Tennessee Titans safety Bernard Pollard (31) looks at the scoreboard in the third quarter of a preseason NFL football game against the Washington Redskins on Thursday, Aug. 8, 2013, in Nashville, Tenn. (AP Photo/Wade Payne)

AP

Titans safety Bernard Pollard has never been shy about saying that he thinks the NFL’s rules governing hits that defensive players can make are ill-concieved and that he won’t change the way he plays in the face of them.

The league hasn’t been shy about fining him and officials haven’t been shy about flagging him, including on Saturday night when Pollard picked up his second personal foul of the preseason against the Falcons. Pollard’s response to that flag was exactly the one you’d expect.

“I can’t change the way I play football,” Pollard said, via John Glennon of the Tennessean. “These guys have never played, and they don’t understand how fast this game is. We’ve got a split second to make a decision, as far as how we’re making that tackle. I hit him in the shoulder pad and I barely grazed that.”

Titans coach Mike Munchak thought the unnecessary roughness call for a hit on Julio Jones was incorrect, but he also said he wants to see Pollard avoid situations that give officials an opportunity to throw a flag.

“We can’t have those,” Munchak said. “We have to be careful. Even if it’s close to being a call, especially on someone they know is aggressive … that probably adds something to it.
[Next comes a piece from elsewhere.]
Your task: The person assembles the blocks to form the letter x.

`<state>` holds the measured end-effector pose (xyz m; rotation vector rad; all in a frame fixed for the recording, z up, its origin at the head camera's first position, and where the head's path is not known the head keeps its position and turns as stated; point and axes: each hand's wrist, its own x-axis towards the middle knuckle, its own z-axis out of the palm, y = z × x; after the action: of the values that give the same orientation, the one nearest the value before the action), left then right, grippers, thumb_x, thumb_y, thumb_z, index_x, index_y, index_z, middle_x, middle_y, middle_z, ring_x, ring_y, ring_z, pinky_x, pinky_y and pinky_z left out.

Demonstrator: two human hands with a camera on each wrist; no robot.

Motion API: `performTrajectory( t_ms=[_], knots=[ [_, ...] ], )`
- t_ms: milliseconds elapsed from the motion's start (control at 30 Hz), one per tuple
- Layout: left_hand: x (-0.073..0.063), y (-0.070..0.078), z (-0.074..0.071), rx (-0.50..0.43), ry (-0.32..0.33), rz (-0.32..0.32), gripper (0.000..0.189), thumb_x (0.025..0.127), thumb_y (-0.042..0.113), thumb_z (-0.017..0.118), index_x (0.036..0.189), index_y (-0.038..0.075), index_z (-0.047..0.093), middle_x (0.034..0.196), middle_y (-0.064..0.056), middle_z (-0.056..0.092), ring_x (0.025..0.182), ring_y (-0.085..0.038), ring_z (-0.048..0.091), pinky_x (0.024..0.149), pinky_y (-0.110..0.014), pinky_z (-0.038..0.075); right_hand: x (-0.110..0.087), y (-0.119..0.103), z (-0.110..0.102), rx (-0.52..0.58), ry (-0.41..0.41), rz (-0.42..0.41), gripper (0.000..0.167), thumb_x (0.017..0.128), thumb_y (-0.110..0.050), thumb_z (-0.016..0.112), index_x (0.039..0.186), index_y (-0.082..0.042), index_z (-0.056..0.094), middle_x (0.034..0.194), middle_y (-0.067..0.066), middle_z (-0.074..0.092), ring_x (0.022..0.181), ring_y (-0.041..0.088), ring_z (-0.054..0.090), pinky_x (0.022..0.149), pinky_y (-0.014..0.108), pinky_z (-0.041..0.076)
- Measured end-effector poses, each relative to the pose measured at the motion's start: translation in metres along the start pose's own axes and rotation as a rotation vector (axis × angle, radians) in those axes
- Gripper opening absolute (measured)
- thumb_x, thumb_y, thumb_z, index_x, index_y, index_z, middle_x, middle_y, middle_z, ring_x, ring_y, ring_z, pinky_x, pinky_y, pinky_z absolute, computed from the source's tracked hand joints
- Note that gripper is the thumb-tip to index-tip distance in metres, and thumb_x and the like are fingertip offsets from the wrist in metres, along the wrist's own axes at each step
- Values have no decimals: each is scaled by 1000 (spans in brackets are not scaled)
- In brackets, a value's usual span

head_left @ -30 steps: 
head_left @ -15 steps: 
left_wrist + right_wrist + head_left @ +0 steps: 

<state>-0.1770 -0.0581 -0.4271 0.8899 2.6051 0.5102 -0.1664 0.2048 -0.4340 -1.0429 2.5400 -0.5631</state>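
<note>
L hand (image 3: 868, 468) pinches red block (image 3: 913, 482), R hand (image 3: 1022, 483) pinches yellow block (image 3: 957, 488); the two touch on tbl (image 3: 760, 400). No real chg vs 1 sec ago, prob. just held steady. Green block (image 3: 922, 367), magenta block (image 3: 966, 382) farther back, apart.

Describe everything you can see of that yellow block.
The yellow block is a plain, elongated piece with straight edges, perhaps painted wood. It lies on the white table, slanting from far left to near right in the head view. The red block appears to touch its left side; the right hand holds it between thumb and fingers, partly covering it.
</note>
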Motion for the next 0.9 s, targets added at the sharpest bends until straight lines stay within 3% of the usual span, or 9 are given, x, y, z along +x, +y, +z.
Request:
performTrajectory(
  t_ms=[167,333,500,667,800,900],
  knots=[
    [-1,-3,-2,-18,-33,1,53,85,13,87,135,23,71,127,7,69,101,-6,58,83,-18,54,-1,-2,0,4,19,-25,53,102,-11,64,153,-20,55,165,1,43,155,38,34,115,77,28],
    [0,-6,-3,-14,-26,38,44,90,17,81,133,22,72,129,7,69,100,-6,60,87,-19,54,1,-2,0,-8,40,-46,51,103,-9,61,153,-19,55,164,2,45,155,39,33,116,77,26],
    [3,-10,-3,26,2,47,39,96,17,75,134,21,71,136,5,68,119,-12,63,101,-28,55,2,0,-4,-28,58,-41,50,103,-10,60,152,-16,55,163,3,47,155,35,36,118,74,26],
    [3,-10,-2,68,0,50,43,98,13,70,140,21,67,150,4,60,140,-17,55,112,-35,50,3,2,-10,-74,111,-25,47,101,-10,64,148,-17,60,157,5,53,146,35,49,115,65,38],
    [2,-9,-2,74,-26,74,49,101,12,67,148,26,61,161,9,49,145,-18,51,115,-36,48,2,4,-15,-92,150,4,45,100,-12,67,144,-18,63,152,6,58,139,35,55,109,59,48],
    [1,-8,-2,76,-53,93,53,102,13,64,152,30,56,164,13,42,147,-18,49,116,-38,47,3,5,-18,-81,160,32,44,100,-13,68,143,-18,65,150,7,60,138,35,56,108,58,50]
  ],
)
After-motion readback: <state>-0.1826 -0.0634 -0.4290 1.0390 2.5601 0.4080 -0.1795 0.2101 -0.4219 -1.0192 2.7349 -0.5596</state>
It shouldn’t, but I’m sure it does. So he has to play smarter. There’s no way around that. You can’t have 15-yard penalties in this game. It’s hard enough to win as it is. We can’t help an offense by doing that.”

If playing smarter means taking more than a split second to make decisions on the field, the results might not wind up much better for the Titans because a delay in acting by Pollard could mean a missed tackle or a receiver who has time to hang onto a catch down the field. That’s secondary to the fact that the Titans knew what kind of player Pollard was when they signed him, however. For better or worse, that’s likely to be the player they get in 2013 and they should have looked elsewhere if they wanted something different.